Here is what I feel when I am in my very dark place:

I don't want to support anyone else's projects and ideas ever in any way at all. I want to be the center of attention at all times.

Writing and performing texts where I pretend to be famous is fun, but I don't want to pretend anymore, I want to actually be famous. I want to feel, and BE, so superior to other people that anyone who has ever been mean to me sees my photograph in a magazine and literally wants to kill themselves and/or commit violent acts against their own person, I mean like cutting out their own eyeballs and swallowing them. What happens when I am thinking this is that I feel this intense, like, welling in my chest and I want to grab the nearest object and squeeze it so hard it shatters.

I don't understand the problem with being surrounded by syncophants. I want to be surrounded by them constantly. I do not want to so much as turn around without someone complimenting me.

Nobody takes me seriously, everybody is talking about me behind my back, they think I am ridiculous and wonder when I will outgrow my schtick already.

I used to think it would be wonderful to be a cult figure or underground icon, but underground icons die young, poor and addicted to drugs. I have to be MASSIVE, or there is no point in being alive.

I am sick of social justice, the notion that my life and career ought to contribute to the betterment of the world, and anything and everything connected with caring about other people. The reason I want to be famous is not because I think fame is meaningful, but because it seems like a way to dwell in fantasy as much and as often as possible. I am ONLY interested in escape. I have no interest in reality whatsoever.

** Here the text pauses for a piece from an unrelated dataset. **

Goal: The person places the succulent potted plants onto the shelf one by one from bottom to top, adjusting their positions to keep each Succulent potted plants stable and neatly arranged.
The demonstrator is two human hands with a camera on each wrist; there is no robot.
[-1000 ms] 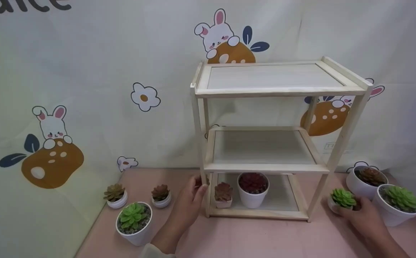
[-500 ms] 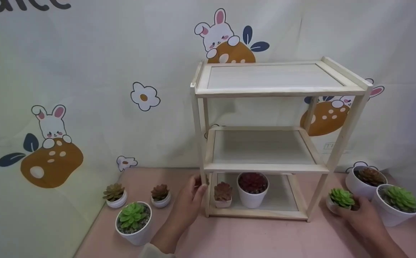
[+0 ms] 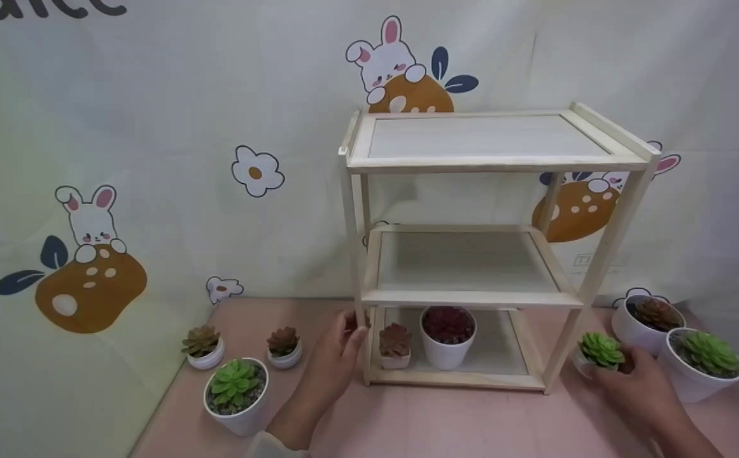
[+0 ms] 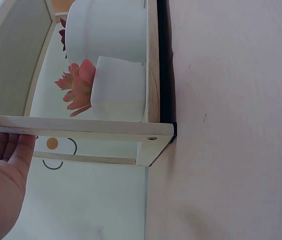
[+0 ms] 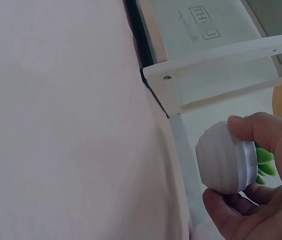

I am not cut out for a lifetime of WORK.

...Please please please please keep in mind that this is my "very dark place," this is not "me."

And usually what it leads to is the recognition that what I am really frustrated about is that I am not disciplining myself to make stuff that I ought to be making, that my work in various media is not improving to the extent that it can or should, that the only person I am actually angry with is myself, etc, etc, you get the point.